SAMkNN#
- class capymoa.classifier.SAMkNN[source]#
Bases:
MOAClassifier
Self Adjusted Memory k Nearest Neighbor (SAMkNN) Classifier
Reference:
“KNN Classifier with Self Adjusting Memory for Heterogeneous Concept Drift” Viktor Losing, Barbara Hammer and Heiko Wersing http://ieeexplore.ieee.org/document/7837853 PDF can be found at https://pub.uni-bielefeld.de/download/2907622/2907623 BibTex: “@INPROCEEDINGS{7837853, author={V. Losing and B. Hammer and H. Wersing}, booktitle={2016 IEEE 16th International Conference on Data Mining (ICDM)}, title={KNN Classifier with Self Adjusting Memory for Heterogeneous Concept Drift}, year={2016}, ages={291-300}, keywords={data mining;optimisation;pattern classification;Big Data;Internet of Things;KNN classifier;SAM-kNN robustness;data mining;k nearest neighbor algorithm;metaparameter optimization;nonstationary data streams;performance evaluation;self adjusting memory model;Adaptation models;Benchmark testing;Biological system modeling;Data mining;Heuristic algorithms;Prediction algorithms;Predictive models;Data streams;concept drift;data mining;kNN}, doi={10.1109/ICDM.2016.0040}, month={Dec} }”
Example usages:
>>> from capymoa.datasets import ElectricityTiny >>> from capymoa.classifier import SAMkNN >>> from capymoa.evaluation import prequential_evaluation >>> stream = ElectricityTiny() >>> schema = stream.get_schema() >>> learner = SAMkNN(schema) >>> results = prequential_evaluation(stream, learner, max_instances=1000) >>> results["cumulative"].accuracy() 78.60000000000001
- __init__(
- schema: Schema,
- random_seed: int = 1,
- k: int = 5,
- limit: int = 5000,
- min_stm_size: int = 50,
- relative_ltm_size: float = 0.4,
- recalculate_stm_error: bool = False,
Self Adjusted Memory k Nearest Neighbor (SAMkNN) Classifier
- Parameters:
schema – The schema of the stream.
random_seed – The random seed passed to the MOA learner.

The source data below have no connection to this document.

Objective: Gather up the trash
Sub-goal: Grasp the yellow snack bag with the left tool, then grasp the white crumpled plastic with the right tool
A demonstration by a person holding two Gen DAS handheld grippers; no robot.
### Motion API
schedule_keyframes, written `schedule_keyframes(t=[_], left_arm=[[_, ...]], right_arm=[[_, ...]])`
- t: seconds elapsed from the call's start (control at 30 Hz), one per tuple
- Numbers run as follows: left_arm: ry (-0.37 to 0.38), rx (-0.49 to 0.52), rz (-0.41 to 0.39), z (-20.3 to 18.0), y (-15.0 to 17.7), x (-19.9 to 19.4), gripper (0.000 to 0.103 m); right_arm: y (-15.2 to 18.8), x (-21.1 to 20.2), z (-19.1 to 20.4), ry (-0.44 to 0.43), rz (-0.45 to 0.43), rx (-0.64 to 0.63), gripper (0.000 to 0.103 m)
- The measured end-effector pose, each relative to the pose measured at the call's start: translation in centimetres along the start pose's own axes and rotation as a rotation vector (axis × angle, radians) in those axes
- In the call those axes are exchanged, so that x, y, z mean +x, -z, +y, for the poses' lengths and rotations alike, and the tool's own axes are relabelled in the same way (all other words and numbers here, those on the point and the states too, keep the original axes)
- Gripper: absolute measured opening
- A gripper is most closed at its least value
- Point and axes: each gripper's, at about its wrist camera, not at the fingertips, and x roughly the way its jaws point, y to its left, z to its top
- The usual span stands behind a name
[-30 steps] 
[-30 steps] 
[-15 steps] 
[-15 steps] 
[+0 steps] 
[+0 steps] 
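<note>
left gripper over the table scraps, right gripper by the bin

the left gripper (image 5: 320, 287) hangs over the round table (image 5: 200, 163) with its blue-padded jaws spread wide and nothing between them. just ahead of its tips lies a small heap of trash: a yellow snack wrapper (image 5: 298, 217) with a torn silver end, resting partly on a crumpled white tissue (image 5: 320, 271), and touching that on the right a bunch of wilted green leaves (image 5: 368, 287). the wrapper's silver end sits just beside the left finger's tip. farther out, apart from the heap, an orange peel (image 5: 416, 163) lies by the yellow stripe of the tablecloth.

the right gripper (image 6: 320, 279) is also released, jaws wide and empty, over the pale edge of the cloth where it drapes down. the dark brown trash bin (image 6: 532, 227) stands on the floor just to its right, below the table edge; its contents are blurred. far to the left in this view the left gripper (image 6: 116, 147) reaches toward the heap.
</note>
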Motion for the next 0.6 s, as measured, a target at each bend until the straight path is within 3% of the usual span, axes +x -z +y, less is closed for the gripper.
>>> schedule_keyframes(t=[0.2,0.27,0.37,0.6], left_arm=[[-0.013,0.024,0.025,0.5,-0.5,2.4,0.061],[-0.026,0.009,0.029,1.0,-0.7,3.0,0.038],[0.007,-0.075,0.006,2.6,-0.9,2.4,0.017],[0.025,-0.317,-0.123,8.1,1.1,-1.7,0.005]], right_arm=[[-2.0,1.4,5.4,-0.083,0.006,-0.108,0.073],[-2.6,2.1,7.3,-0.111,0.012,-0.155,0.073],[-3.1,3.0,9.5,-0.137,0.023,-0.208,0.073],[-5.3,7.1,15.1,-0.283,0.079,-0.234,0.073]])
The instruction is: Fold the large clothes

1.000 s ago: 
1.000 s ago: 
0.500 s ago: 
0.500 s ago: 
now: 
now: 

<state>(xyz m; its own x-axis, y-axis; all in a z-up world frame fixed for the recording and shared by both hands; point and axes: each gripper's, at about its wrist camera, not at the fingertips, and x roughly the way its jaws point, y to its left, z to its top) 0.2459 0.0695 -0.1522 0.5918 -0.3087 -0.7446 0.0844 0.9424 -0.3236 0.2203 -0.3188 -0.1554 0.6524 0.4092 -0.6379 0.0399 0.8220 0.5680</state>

k – The number of nearest neighbors.
limit – The maximum number of instances to store.
min_stm_size – The minimum number of instances in the STM.
relative_ltm_size – The allowed LTM size relative to the total limit.
recalculate_stm_error – Recalculates the error rate of the STM for size adaption (Costly operation). Otherwise, an approximation is used.